TASK STATEMENT: The data below should be restated word for word, pictures omitted.

# # #

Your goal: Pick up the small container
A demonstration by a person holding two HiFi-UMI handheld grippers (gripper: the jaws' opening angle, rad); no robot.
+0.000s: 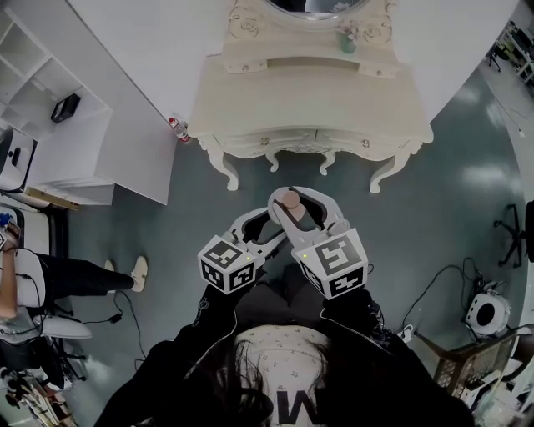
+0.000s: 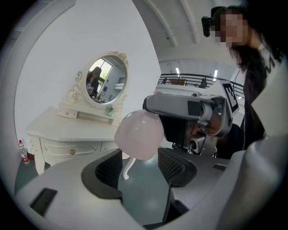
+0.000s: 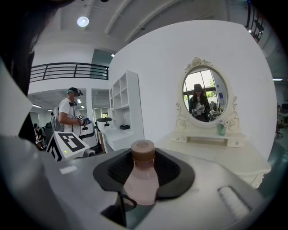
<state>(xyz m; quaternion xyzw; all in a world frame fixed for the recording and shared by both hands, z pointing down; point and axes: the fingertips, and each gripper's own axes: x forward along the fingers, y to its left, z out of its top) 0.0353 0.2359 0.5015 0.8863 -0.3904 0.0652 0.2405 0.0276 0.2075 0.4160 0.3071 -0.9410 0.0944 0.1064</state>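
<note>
Right tool (image 3: 144,167) is clamped on the small pale-pink plastic bottle with a brown cap (image 3: 141,185), cap toward the jaw tips. Left tool (image 2: 143,168), jaws apart and gripping nothing, faces the bottle's rounded end, just beside it. The cream dressing-table counter (image 1: 309,100) stands ahead, well apart.

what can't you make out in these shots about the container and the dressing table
- small container body: in the head view the right tongs cover all but its top.
- Its cap: the left gripper view shows only the rounded base.
- green item on the dressing table: too small in every view to identify.
- mirror: cut off by the head view's top edge.
</note>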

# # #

YOUR SOLUTION:
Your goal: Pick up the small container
A demonstration by a person holding two HiFi-UMI handheld grippers (gripper: the jaws' opening angle, rad); no robot.
+0.000s: 
+0.000s: 
+0.000s: 
<state>(xyz m; quaternion xyzw; all in a world frame fixed for the recording and shared by both hands, z pointing down; point and axes: the fingertips, and each gripper's own axes: x forward along the fingers, y to its left, z out of its top) 0.0353 0.2359 0.5015 0.8863 -0.3904 0.0652 0.2405 0.0276 0.2075 0.4160 0.3071 -0.9410 0.0944 0.1064</state>
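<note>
Right tool (image 3: 144,167) is clamped on the small pale-pink plastic bottle with a brown cap (image 3: 141,185), cap toward the jaw tips. Left tool (image 2: 143,168), jaws apart and gripping nothing, faces the bottle's rounded end, just beside it. The cream dressing-table counter (image 1: 309,100) stands ahead, well apart.

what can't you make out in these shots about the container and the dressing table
- small container body: in the head view the right tongs cover all but its top.
- Its cap: the left gripper view shows only the rounded base.
- green item on the dressing table: too small in every view to identify.
- mirror: cut off by the head view's top edge.
</note>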

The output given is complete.